▶ **EXERCISE OBJECTIVE**
Take the data and return it in full. Change nothing.

▶ **GIVEN MATERIAL**
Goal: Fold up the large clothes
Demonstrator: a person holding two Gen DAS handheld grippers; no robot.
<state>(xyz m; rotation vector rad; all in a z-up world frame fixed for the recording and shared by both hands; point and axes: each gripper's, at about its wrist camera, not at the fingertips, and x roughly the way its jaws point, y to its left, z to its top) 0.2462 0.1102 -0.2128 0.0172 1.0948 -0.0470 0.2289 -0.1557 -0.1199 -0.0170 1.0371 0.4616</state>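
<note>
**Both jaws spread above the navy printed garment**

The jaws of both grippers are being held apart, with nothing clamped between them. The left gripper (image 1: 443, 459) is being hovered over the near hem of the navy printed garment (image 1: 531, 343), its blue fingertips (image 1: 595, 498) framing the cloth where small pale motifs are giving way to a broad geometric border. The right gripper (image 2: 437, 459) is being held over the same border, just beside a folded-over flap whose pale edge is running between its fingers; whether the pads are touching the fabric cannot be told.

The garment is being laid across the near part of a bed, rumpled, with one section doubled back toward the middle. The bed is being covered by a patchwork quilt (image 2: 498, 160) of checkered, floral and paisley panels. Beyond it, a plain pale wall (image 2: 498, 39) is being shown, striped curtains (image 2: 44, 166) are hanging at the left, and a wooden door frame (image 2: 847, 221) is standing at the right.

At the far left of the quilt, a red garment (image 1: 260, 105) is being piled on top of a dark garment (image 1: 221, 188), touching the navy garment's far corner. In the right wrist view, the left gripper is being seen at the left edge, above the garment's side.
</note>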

▶ **ANSWER BOX**
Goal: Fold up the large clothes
Demonstrator: a person holding two Gen DAS handheld grippers; no robot.
<state>(xyz m; rotation vector rad; all in a z-up world frame fixed for the recording and shared by both hands; point and axes: each gripper's, at about its wrist camera, not at the fingertips, and x roughly the way its jaws point, y to its left, z to its top) 0.2462 0.1102 -0.2128 0.0172 1.0948 -0.0470 0.2289 -0.1557 -0.1199 -0.0170 1.0371 0.4616</state>
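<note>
**Both jaws spread above the navy printed garment**

The jaws of both grippers are being held apart, with nothing clamped between them. The left gripper (image 1: 443, 459) is being hovered over the near hem of the navy printed garment (image 1: 531, 343), its blue fingertips (image 1: 595, 498) framing the cloth where small pale motifs are giving way to a broad geometric border. The right gripper (image 2: 437, 459) is being held over the same border, just beside a folded-over flap whose pale edge is running between its fingers; whether the pads are touching the fabric cannot be told.

The garment is being laid across the near part of a bed, rumpled, with one section doubled back toward the middle. The bed is being covered by a patchwork quilt (image 2: 498, 160) of checkered, floral and paisley panels. Beyond it, a plain pale wall (image 2: 498, 39) is being shown, striped curtains (image 2: 44, 166) are hanging at the left, and a wooden door frame (image 2: 847, 221) is standing at the right.

At the far left of the quilt, a red garment (image 1: 260, 105) is being piled on top of a dark garment (image 1: 221, 188), touching the navy garment's far corner. In the right wrist view, the left gripper is being seen at the left edge, above the garment's side.
</note>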

The exercise requires nothing more.